SimpleBrowserDotNet/SimpleBrowser

Thread Safety, Memory Leaks etc

Closed this issue · 7 comments

I discovered some problems using SimpleBrowser in multithreaded web-crawler
There are List<Browser> _allWindows member so it's impossible to run multiple isolated threads. It also cause memory leaks if you don't call Close

I propose to store opened windows @ top-level browser instead of static field. This way you can run multiple isolated browser without affecting each other...

I'm too lame to setup Git onto this PC so I just post updated file to Gist:
https://gist.github.com/dimzon/466f94f469c17f9bbc81

While your changes in Browser.cs compile, these changes break the unit tests (specifically SimpleBrowser.UnitTests\OfflineTests\WindowsAndFrames.cs). Any change that doesn't completely compile cannot be integrated.

I don't mind importing the change for you, if you don't have Git installed, but I'm not going to update unit tests for your change.

Teun commented

Related question: what exactly is the top window? If I open several firefox
windows they do affect each other (when they use the same names in target
attributes). We should try to follow that pattern IMO.

Teun
Op 27 jun. 2014 21:42 schreef "Kevin Yochum" notifications@github.com:

While your changes in Browser.cs compile, these changes break the unit
tests (specifically
SimpleBrowser.UnitTests\OfflineTests\WindowsAndFrames.cs). Any change that
doesn't completely compile cannot be integrated.

I don't mind importing the change for you, if you don't have Git
installed, but I'm not going to update unit tests for your change.


Reply to this email directly or view it on GitHub
#86 (comment)
.

My general impression of this change is that it was hacked together to meet the specific need(s) of the OP rather than considering the best approach for SimpleBrowser. My intention was to re-create his change in my fork and create a pull request for group review before bringing it into the official repository.

Related question: what exactly is the top window?

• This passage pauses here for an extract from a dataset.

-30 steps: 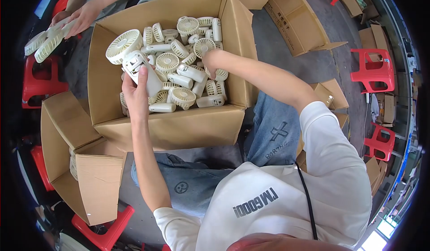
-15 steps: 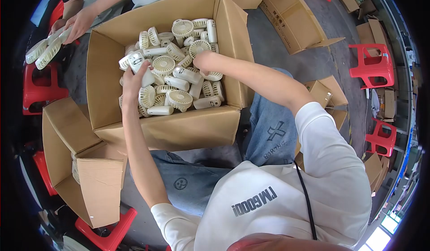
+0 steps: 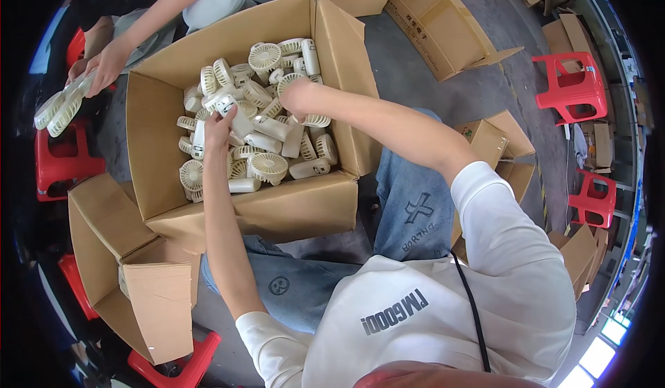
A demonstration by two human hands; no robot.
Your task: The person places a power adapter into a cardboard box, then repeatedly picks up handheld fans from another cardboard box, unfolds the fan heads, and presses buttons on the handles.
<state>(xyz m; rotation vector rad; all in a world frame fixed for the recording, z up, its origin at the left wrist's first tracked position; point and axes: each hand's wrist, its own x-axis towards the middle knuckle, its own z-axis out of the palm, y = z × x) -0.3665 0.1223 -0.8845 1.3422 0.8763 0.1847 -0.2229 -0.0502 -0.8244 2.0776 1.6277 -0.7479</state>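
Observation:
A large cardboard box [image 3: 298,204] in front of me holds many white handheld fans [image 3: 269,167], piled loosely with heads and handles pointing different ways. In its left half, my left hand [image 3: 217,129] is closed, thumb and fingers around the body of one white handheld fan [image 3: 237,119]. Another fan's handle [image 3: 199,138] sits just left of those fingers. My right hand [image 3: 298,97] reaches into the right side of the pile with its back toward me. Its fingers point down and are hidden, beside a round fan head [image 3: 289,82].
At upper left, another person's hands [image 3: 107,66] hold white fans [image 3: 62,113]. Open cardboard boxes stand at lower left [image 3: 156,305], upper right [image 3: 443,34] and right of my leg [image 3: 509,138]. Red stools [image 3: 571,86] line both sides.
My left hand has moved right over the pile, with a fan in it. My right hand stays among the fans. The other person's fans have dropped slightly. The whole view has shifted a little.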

My general impression of this change is that it was hacked together to meet the specific need(s) of the OP rather than considering the best approach for SimpleBrowser.

The SimpleBrowser is a library for unit testing and site automation (web-crawlers) isn't it? Unfortunally it's impossible to use it in multi-threaded environment since design flaws. You need a way to isolate different "transactions". If you don't like "top window" concept just take shared state out to separate "BrowserContext" object so Browsers created by different context behave like they are running on different PCs.

btw I'm using SImpleBrowser in multi-threaded environment like a web-crawler (tour search aggregation engine) to deal with ASP.NET forms and their annoying postbacks. And it's working on production servers (up to 500 users at same time).

PS. I really like yet another part of SImpleBrowser - your HTML Parser, seems like it's much stable than HTMLAgilityPack. Can You refactor it to separate independent class library?

PPS. Yet another feature requests

  1. OnBeforeFrameLoadEvent - to be able to skip IFRAME loading/parsing via EventArgs.Cancel=true
  2. OnHttpErrorEvent - to be able to retry http-request attempt via EventArgs.Retry=true
Teun commented

I agree with Dmitry that it would be good to allow for isolated sets of
browsers that do not interact with each other.

As for multi-threading, we never designed for concurrency, so it would not
surprise me if there are issues of thread-safety. However, the fact that
the windows collection is shared by the whole process is not a concurrency
issue, but just the design. But as said, we might want to reconsider.

Possible solution: the browser has a reference to a "windowspace". When we
create new brwosers from the current browser (as with frames and navigating
a target link), we pass in the window space. But if you create a new
browser unsing new SimpleBrowser(), it would get a fresh windowspace.

It may break existing unit tests, but I wouldn't expect it to break any
existing genuine clients.

Teun
Op 28 jun. 2014 02:14 schreef "Dmitry" notifications@github.com:

Related question: what exactly is the top window?

My general impression of this change is that it was hacked together to
meet the specific need(s) of the OP rather than considering the best
approach for SimpleBrowser.

The SimpleBrowser is a library for unit testing and site automation
(web-crawlers) isn't it? Unfortunally it's impossible to use it in
multi-threaded environment since design flaws. You need a way to isolate
different "transactions". If you don't like "top window" concept just take
shared state out to separate "BrowserContext" object so Browsers created by
different context behave like they are running on different PCs.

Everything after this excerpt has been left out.